Nearly nine out of 10 consumers worldwide said they would switch to energy providers that offer products and services that help reduce the level of greenhouse gas emissions, according to a study on climate change released today by Accenture.
The study, based on a survey of more than 7,500 consumers in 17 countries in North America, Europe and Asia, also found that nearly two-thirds (64 percent) of respondents said they would be willing to pay a higher price – a premium of 11 percent, on average – for products and services that produce lower greenhouse gas emissions.
While respondents across the world are concerned about climate change and its impact, the concern appears to be greatest in emerging-market countries. Ninety-seven percent of consumers surveyed in Brazil, China and India said they are concerned about climate change, compared with 85 percent of all respondents, and 98 percent of respondents in those three emerging-market countries said they believe that climate change will directly affect their lives, compared with just 73 percent of respondents in Europe.
Respondents in emerging-market countries are also the most aware of the level of effort required for their countries to achieve their targets for reducing greenhouse gas emissions. For instance, more than 80 percent of emerging-market respondents said they avoid taking the car (82 percent, compared with an average of 68 percent for all other respondents) and avoid buying food imported by plane (82 percent, compared with an average of 63 percent for all other respondents).

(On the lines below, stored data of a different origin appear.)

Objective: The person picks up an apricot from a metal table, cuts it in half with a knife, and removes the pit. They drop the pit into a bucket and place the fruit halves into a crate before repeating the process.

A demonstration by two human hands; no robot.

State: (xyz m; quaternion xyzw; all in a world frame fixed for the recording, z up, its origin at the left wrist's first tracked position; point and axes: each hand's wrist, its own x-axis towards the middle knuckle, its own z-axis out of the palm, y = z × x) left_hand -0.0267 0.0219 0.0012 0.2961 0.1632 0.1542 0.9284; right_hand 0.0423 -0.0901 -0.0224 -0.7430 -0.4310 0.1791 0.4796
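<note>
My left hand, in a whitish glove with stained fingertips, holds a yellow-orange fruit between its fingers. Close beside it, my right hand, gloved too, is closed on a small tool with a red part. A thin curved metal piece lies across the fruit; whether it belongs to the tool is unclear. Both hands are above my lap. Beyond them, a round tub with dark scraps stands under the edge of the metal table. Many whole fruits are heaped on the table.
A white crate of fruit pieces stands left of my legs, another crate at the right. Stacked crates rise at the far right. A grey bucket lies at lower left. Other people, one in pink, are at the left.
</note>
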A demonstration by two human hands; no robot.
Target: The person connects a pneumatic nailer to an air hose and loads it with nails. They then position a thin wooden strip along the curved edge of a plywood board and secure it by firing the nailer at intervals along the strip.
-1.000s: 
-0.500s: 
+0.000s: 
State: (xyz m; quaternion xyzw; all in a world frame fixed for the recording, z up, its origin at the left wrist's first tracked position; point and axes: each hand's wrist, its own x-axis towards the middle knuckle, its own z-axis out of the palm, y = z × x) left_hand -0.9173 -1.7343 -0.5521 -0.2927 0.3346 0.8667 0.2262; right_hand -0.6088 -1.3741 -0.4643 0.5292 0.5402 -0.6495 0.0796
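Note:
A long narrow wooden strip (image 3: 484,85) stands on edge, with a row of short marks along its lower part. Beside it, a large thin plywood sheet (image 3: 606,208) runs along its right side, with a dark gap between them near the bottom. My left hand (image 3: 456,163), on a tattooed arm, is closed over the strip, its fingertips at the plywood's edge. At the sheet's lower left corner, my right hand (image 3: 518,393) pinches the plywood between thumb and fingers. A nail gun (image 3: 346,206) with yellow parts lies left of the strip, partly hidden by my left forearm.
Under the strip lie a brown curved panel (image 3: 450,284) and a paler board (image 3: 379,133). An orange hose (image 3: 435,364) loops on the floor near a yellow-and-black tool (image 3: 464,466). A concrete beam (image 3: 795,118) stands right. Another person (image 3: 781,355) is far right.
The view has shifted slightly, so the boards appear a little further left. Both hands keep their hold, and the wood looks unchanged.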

Nine out of 10 of all respondents said they would have a negative perception of any energy provider that is not taking concrete action to address climate change. Further, more than half (54 percent) said they would be willing to switch electricity and gas providers if their current provider didn’t take action to address climate change, and 61 percent said the same of their oil providers.
The study found that individuals are taking the lead on climate change in response to deep concern over its effects on their everyday lives. The vast majority (85 percent) of respondents said they are either ‘?extremely’ or ‘?somewhat’ concerned about climate change, and 81 percent said they believe it will directly affect their lives.
While the majority (more than 80 percent) of consumers said they believe that climate change will have the greatest impact on weather and the ecosystem, three out of four (74 percent) said they believe it will also have a significant effect on people’s health.
The study also shows that consumers are already acting on their concerns about climate change. Most survey respondents said they ‘?frequently’ recycle paper or plastic (71 percent of respondents), shut down electric devices when not in use (62 percent), turn down the heating or air-conditioning at home (61 percent), and use high-efficiency light bulbs (59 percent). More than one in three (41 percent) said they regularly buy products containing recycled material.